## What this task involves
The answer must be the full listing, retyped exactly.
++++++
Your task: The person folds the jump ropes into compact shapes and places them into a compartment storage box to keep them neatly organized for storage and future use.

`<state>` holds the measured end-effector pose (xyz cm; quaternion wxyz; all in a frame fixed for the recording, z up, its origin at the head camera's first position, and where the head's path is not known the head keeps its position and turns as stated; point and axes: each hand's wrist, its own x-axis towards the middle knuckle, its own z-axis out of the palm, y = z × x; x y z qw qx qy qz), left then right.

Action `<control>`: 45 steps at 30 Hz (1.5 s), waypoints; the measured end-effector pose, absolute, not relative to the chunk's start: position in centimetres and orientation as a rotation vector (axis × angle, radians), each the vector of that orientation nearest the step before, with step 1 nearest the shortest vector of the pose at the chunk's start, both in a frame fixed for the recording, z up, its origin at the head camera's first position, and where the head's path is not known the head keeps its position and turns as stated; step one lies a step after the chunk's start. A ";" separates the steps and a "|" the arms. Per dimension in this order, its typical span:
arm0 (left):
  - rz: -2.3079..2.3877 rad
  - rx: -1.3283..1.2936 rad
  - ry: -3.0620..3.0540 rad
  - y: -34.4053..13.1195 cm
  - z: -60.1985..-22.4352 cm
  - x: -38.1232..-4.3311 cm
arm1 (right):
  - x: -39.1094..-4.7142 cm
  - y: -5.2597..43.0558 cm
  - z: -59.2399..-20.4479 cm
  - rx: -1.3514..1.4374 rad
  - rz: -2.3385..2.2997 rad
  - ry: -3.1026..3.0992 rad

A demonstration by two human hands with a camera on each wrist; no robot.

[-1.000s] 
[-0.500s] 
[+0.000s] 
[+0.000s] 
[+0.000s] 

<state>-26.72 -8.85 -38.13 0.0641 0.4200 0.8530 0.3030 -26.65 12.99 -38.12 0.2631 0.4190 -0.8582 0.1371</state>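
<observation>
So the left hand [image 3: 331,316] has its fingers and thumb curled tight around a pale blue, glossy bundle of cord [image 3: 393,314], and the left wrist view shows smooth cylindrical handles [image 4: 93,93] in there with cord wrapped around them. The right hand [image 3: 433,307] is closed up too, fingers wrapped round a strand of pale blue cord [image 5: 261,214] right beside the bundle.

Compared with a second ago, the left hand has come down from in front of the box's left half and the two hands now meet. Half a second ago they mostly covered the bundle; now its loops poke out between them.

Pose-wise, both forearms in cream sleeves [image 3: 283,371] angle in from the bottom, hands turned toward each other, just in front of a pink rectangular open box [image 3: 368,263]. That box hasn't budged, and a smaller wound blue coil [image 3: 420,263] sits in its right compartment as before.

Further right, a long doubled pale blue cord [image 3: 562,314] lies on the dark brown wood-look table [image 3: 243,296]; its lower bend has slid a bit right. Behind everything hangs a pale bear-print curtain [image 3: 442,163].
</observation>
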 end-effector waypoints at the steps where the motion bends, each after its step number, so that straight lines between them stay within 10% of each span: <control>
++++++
## Your response
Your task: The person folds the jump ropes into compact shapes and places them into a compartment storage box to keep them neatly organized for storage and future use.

`<state>` holds the measured end-effector pose (xyz cm; quaternion wxyz; all in a frame fixed for the recording, z up, its origin at the head camera's first position, and where the head's path is not known the head keeps its position and turns as stated; point and axes: each hand's wrist, its own x-axis towards the middle knuckle, its own z-axis out of the palm, y = z × x; x y z qw qx qy qz), left then right.

Action `<control>`: 45 steps at 30 Hz (1.5 s), waypoints; the measured end-effector pose, absolute, not relative to the chunk's start: position in centimetres and orientation as a rotation vector (axis × angle, radians), each the vector of that orientation nearest the step before, with step 1 nearest the shortest vector of the pose at the chunk's start, both in a frame fixed for the recording, z up, its origin at the head camera's first position, and where the head's path is not known the head keeps its position and turns as stated; step one lies a step after the chunk's start. A ";" separates the steps and a "|" the arms. Per dimension in this order, its typical span:
arm0 (left):
  - rz: -2.3079..2.3877 rad
  - rx: -1.3283..1.2936 rad
  - ry: -3.0620..3.0540 rad
  - y: -34.4053..13.1195 cm
  - z: -60.1985..-22.4352 cm
  - x: -38.1232..-4.3311 cm
arm1 (right):
  - x: -39.1094..-4.7142 cm
  - y: -5.2597..43.0558 cm
  - z: -59.2399..-20.4479 cm
  - rx: -1.3514..1.4374 rad
  - rz: -2.3385..2.2997 rad
  - ry: -3.1026..3.0992 rad

A demonstration by two human hands with a camera on each wrist; no robot.

[-1.000s] 
[-0.500s] 
[+0.000s] 
[+0.000s] 
[+0.000s] 

<state>-26.72 -8.85 -38.13 0.0641 0.4200 0.8530 0.3030 -26.65 12.99 -38.12 0.2631 0.4190 -0.8582 0.1371</state>
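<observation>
So the left hand [image 3: 331,316] has its fingers and thumb curled tight around a pale blue, glossy bundle of cord [image 3: 393,314], and the left wrist view shows smooth cylindrical handles [image 4: 93,93] in there with cord wrapped around them. The right hand [image 3: 433,307] is closed up too, fingers wrapped round a strand of pale blue cord [image 5: 261,214] right beside the bundle.

Compared with a second ago, the left hand has come down from in front of the box's left half and the two hands now meet. Half a second ago they mostly covered the bundle; now its loops poke out between them.

Pose-wise, both forearms in cream sleeves [image 3: 283,371] angle in from the bottom, hands turned toward each other, just in front of a pink rectangular open box [image 3: 368,263]. That box hasn't budged, and a smaller wound blue coil [image 3: 420,263] sits in its right compartment as before.

Further right, a long doubled pale blue cord [image 3: 562,314] lies on the dark brown wood-look table [image 3: 243,296]; its lower bend has slid a bit right. Behind everything hangs a pale bear-print curtain [image 3: 442,163].
</observation>
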 end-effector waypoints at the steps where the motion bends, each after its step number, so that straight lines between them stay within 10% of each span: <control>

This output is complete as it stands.